EXERCISE REQUIREMENTS: Search the records for "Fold" and copy each line that holds it.

DATA FOR ANALYSIS:
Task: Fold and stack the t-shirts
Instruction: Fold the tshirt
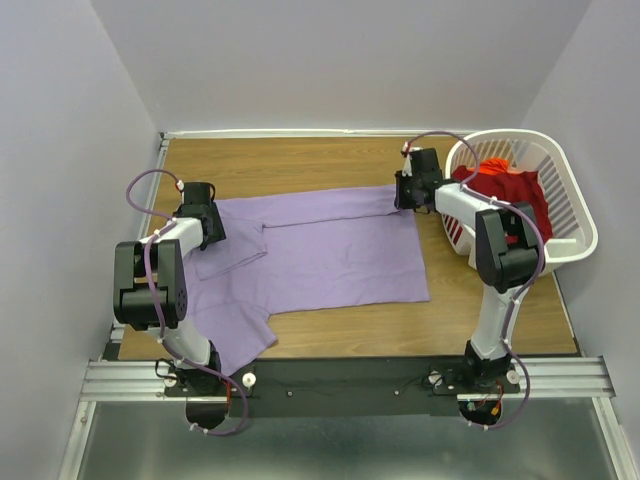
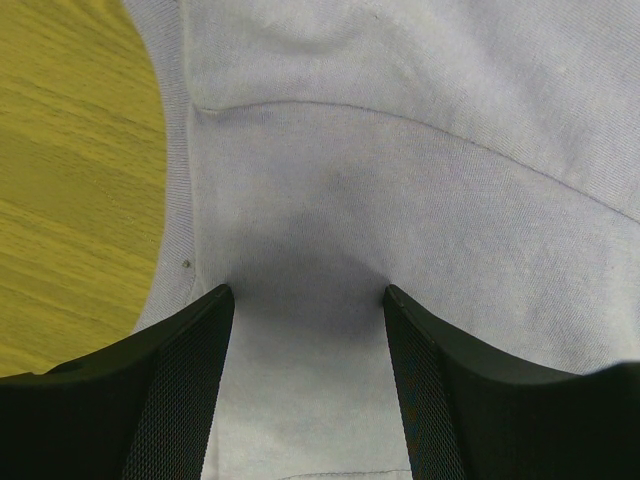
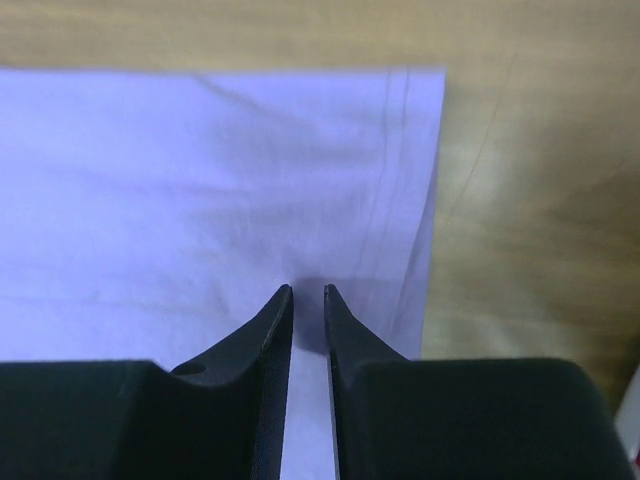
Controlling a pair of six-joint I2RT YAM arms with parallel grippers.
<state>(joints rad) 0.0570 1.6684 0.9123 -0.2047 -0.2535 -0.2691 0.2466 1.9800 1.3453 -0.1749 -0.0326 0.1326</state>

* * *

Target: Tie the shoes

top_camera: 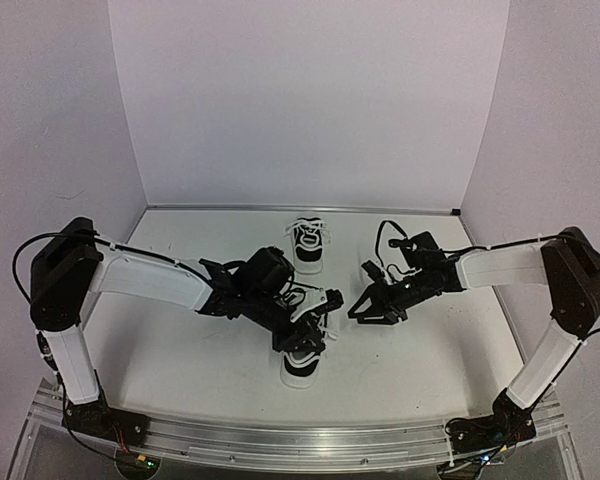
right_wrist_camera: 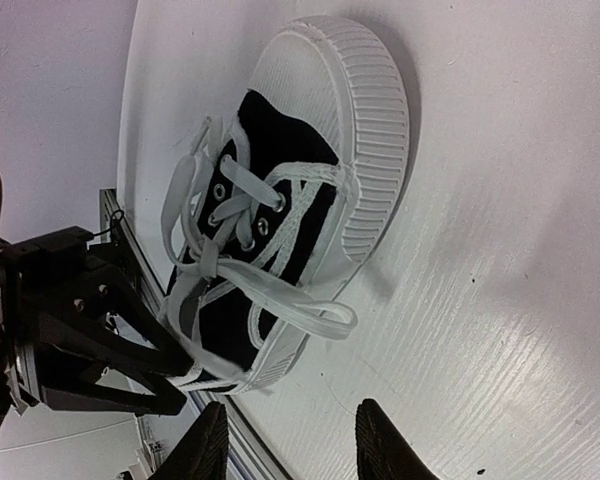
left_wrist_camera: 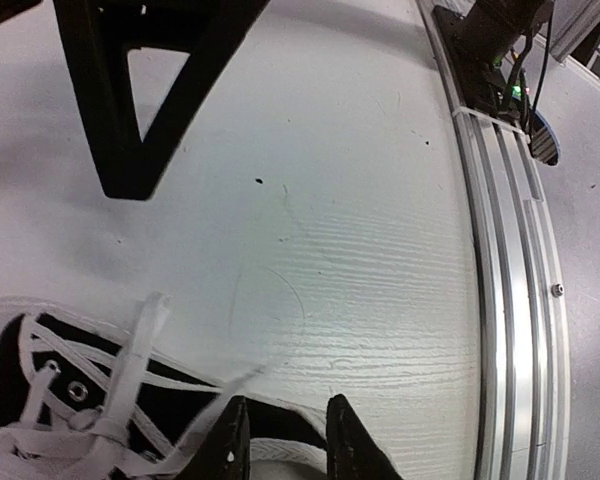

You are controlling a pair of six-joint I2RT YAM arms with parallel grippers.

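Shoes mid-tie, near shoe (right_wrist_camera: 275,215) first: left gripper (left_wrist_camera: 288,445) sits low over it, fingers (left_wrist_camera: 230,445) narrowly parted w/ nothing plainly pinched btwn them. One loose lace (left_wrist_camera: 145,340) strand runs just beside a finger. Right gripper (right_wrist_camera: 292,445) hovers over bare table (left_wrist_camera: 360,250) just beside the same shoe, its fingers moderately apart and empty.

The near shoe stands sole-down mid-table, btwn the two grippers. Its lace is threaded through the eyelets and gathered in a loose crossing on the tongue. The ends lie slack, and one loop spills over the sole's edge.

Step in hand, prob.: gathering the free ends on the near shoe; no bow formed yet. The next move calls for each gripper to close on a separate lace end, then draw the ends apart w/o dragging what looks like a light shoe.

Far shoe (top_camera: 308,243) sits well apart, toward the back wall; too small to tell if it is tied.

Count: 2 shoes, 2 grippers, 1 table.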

EXERCISE ANSWER:
Task: Fold and stack the t-shirts
Instruction: Fold the tshirt

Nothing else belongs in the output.